By law, these projects can't be cut, so Pentagon bookkeepers will have to dip into operations and maintenance accounts to pay for them.
"They do all kinds of things that adds up to: 'We're basically eating our own young to support the war,'" he says.
According to Sen. John McCain, R-Ariz., a member of the Armed Services Committee who speaks out against pork-barrel spending, there is a total of $8.9 billion of pork in this year's defense bill, which would go a long way toward upgrading all the equipment used by the National Guard.
"I don't think that this war has truly come home to the Congress of the United States," McCain says. "This is the first time in history that we've cut taxes during a war.
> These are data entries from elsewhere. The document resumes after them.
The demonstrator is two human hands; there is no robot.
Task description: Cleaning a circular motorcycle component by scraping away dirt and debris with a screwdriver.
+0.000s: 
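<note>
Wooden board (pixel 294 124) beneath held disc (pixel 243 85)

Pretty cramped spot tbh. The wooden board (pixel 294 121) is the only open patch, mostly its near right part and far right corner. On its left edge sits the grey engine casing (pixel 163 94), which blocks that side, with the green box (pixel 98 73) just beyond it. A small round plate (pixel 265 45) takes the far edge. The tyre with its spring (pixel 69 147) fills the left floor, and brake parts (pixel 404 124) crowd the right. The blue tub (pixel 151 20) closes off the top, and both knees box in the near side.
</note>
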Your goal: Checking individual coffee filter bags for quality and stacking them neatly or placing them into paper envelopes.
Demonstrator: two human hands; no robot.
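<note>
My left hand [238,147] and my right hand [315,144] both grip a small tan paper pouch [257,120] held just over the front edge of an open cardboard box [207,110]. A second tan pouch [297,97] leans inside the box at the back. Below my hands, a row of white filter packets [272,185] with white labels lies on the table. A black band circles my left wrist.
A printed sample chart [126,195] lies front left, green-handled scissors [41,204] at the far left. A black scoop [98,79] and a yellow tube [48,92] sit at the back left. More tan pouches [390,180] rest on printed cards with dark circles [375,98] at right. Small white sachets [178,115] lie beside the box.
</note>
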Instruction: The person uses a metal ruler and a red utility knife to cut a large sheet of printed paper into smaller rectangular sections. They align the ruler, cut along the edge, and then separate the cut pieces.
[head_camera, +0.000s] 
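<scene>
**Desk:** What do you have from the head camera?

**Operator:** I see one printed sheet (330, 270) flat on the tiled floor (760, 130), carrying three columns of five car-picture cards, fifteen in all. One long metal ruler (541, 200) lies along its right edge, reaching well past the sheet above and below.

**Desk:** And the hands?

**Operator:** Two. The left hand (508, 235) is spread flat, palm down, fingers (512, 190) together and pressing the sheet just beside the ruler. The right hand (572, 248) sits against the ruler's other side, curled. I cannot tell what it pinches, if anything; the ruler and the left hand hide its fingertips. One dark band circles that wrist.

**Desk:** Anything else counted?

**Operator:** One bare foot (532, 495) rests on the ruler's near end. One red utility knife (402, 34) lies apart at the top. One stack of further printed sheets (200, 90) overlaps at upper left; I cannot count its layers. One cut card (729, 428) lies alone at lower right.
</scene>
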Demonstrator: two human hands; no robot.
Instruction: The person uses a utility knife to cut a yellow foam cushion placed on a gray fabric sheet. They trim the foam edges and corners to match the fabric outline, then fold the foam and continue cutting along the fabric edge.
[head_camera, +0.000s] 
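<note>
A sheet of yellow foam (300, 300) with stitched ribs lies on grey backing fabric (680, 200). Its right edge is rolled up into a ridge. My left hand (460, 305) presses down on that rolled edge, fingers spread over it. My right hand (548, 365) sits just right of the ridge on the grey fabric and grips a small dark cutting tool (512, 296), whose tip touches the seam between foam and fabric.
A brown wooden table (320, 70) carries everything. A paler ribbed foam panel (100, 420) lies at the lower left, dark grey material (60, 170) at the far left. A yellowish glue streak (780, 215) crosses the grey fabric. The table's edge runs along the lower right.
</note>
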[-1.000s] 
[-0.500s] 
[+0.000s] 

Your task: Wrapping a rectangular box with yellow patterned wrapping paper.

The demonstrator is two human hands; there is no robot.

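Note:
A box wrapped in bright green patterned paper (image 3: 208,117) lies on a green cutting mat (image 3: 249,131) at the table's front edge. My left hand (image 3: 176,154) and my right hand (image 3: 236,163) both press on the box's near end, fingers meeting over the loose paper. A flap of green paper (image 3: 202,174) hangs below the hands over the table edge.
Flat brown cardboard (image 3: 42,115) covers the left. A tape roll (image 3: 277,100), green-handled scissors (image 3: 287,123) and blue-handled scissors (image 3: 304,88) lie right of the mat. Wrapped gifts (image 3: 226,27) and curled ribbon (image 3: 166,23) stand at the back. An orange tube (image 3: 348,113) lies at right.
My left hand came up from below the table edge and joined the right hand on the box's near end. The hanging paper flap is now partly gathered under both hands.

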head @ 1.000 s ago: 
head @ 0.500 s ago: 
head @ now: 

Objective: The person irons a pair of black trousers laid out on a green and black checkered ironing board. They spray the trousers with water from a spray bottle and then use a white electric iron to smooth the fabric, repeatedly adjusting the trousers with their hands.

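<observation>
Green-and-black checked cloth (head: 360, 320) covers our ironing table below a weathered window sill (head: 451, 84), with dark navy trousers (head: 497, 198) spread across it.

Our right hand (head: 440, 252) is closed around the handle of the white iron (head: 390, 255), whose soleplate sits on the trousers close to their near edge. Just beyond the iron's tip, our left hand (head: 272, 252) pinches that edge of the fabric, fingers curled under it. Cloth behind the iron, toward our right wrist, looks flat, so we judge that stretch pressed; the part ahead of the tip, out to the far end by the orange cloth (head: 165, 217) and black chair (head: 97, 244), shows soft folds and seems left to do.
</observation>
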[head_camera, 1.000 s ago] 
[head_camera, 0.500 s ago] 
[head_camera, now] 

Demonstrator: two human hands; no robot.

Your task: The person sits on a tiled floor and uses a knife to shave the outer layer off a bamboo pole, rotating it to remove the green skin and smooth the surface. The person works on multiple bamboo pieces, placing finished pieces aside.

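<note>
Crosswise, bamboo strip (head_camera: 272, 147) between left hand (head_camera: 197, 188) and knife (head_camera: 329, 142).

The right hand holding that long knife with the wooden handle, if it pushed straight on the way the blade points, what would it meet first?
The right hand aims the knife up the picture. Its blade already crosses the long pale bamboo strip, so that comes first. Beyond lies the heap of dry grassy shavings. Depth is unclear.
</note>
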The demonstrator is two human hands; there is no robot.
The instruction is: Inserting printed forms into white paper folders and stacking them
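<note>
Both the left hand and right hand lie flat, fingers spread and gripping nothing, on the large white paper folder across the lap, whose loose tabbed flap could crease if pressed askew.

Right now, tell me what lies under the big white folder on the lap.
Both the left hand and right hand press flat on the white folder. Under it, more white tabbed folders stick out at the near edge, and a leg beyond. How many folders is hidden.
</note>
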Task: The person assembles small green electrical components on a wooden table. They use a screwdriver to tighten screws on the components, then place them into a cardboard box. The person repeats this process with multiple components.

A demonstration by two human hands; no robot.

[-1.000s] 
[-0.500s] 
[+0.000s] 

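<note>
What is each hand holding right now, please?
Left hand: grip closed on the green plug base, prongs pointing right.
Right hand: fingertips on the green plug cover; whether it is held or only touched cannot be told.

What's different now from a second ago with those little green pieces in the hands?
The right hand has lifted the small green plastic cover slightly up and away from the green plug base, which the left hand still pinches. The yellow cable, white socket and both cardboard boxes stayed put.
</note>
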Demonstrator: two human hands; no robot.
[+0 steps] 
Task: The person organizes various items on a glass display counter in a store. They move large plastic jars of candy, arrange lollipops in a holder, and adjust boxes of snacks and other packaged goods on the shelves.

So I think that a lot of members of Congress feel that this is just sort of a business-as-usual situation."
"The least sexy items are the mundane - food, repair items, maintenance – there's no big contract there," says McCain. "And so there's a tendency that those mundane but vital aspects of war fighting are cut and routinely underfunded."
It is not a comforting thought for families with loved ones in Iraq, who lack armored vehicles, radios or things they need to stay alive. It's on Karen Preston's mind every time she talks to her son.
"He's very pro-military, as am I," she says. "I just want them to have the best equipment."
Some armored vehicles have now been shipped to her son's unit, but without protection on the bottom of the vehicle, an insurgent's explosive is just as deadly.
Specialist Pepin on the New York Guard says, "It's kind of like an act of faith. When you get in your vehicle, you just hope, you know. Say a little prayer before you go out."
This weekend, Acting Secretary of the Army Les Brownlee wrote to 60 Minutes saying, "The Army has made great strides in improving the capabilities of all units deploying to Iraq as the nature of the conflict has changed." He noted the president approved spending $840 million to improve the armor on Humvees in Iraq.